> Problem requirements: All that is wanted is the exact text of the lines below from the one with "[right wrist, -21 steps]" through the one with "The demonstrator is", inclusive, minus any pictures.

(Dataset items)
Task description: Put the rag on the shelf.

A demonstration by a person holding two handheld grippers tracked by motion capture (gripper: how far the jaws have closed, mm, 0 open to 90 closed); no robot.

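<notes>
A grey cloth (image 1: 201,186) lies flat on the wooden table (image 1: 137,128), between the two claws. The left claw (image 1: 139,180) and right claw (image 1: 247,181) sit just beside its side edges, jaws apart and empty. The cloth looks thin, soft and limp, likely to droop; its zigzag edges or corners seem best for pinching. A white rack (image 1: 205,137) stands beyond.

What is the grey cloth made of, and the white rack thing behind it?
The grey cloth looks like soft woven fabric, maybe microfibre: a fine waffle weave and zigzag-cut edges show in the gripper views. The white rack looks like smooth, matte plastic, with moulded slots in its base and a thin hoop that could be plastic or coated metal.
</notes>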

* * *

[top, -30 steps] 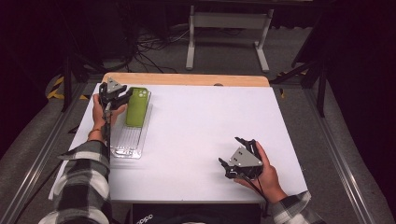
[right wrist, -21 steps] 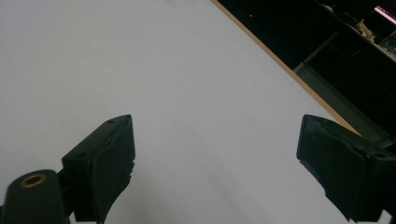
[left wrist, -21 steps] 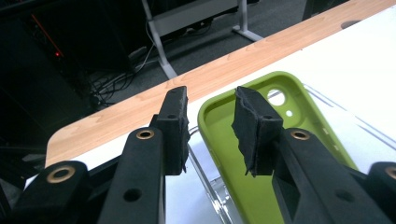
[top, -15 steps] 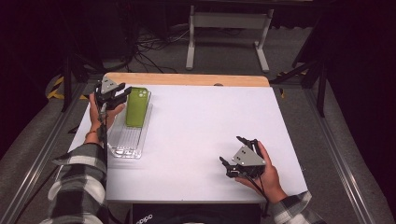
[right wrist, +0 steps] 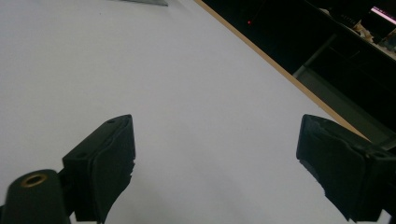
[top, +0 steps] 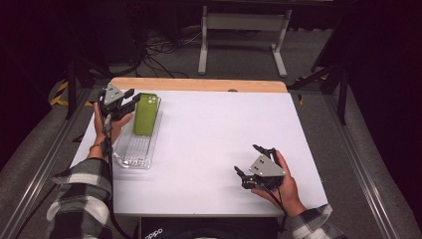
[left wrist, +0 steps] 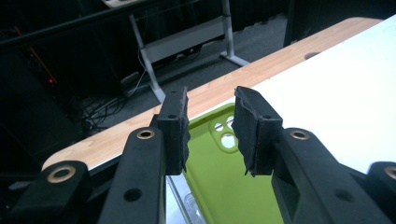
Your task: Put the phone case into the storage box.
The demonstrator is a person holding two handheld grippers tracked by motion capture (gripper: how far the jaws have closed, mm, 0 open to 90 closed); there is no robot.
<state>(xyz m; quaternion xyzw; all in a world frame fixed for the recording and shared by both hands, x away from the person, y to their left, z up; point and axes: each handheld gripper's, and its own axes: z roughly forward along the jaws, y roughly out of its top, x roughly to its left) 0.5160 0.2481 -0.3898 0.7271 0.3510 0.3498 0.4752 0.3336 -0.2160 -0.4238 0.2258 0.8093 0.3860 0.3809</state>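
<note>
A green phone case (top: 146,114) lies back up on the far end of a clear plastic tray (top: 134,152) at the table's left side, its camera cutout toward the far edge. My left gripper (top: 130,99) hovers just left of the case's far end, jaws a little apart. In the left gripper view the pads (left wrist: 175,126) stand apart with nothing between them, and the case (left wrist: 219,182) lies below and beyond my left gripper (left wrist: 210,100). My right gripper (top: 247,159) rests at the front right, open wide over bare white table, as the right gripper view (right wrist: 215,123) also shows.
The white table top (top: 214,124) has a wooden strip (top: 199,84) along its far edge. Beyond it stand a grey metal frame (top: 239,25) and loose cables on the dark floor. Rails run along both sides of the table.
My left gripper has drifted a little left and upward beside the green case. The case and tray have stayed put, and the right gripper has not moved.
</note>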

> Your solution:
[right wrist, -21 steps] 
[left wrist, -21 steps] 
[top, -15 steps] 
[right wrist, +0 steps] 
[top, +0 steps] 
[left wrist, +0 steps] 
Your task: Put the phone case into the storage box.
The demonstrator is a person holding two handheld grippers tracked by motion capture (gripper: how far the jaws have closed, mm, 0 open to 90 closed); there is no robot.

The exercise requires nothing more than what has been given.